1958 film by William Witney

Young and Wild is a 1958 American crime film directed by William Witney and written by Arthur T. Horman. The film stars Gene Evans, Scott Marlowe, Carolyn Kearney, Robert Arthur, Weston Gavin and Tom Gilson. The film was released on April 24, 1958, by Republic Pictures.

==Plot==
Rick, Allie and Beejay are walking down the street looking for kicks. They harass a couple of young women to no avail. Rick, the leader of the three, reaches for a smoke, but has no light. Allie notices the nearby parked car is unlocked and reaches in to get the car cigarette lighter for Rick. Allie finds the keys are in the car, and they climb in, with Rick at the wheel.

They cruise the neighborhood, stopping at a drive-in diner. A young couple, Jerry and Valerie, are parked beside them. Jerry goes inside leaving Valerie alone. The trio harass her and mock Jerry when he returns. The young couple leave, and Rick and his friends follow them.

They chase them on the road, eventually forcing them off the road. Allie and Beejay proceed to beat up Jerry, and Rick harasses Valerie with evil intent.

Fortunately, an approaching vehicle interrupts them, and the trio jump in the stolen car and drive off. Their cruising continues and with a lack of attention to the road, knock a woman to the ground, driving off with no remorse.

The police interview the young couple, and they agree to try and identify the culprits.

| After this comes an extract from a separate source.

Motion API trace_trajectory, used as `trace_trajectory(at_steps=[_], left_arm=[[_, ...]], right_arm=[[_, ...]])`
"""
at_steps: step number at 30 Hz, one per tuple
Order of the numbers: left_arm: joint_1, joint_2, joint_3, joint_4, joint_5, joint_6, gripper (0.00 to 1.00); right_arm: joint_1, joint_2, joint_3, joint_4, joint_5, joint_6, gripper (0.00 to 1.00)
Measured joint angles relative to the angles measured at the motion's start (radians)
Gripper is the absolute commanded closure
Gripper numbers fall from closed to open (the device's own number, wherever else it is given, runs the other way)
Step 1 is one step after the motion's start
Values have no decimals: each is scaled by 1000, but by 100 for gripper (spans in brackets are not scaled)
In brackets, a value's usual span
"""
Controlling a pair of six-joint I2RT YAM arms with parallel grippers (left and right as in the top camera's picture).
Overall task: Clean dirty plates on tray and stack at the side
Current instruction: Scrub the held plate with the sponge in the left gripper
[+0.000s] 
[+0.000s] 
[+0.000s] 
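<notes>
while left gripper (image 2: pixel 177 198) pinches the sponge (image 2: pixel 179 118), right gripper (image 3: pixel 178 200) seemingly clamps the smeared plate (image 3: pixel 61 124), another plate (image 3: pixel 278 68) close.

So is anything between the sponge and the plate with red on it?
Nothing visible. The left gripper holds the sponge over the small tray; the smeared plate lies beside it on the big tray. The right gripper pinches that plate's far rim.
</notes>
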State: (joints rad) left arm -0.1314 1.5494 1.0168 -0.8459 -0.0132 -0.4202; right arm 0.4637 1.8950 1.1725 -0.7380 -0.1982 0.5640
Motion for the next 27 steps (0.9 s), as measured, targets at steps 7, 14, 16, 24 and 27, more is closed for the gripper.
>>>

They do identify Rick, but when Detective Sergeant Janusz questions him, he has an alibi, corroborated by Beejay’s uncle.

Rick realises that the young couple have identified him, and together with Allie and Beejay, finds Valerie’s house. They force their way in, threatening her parents and when Jerry arrives, beat him up again.

Rick is in the police line-up, but Jerry and Valerie both lie and do not identify him.

Thinking the drama is all behind them, Jerry and Valerie are at college, when Jerry leaves her for a moment. Rick pulls up in his work car and again harasses Valerie. This time he forces himself on her, kissing her. Other students interrupt him, and he takes off. Jerry comes back finding her terribly upset. They realize they were foolish for lying to the police and go and see Janusz.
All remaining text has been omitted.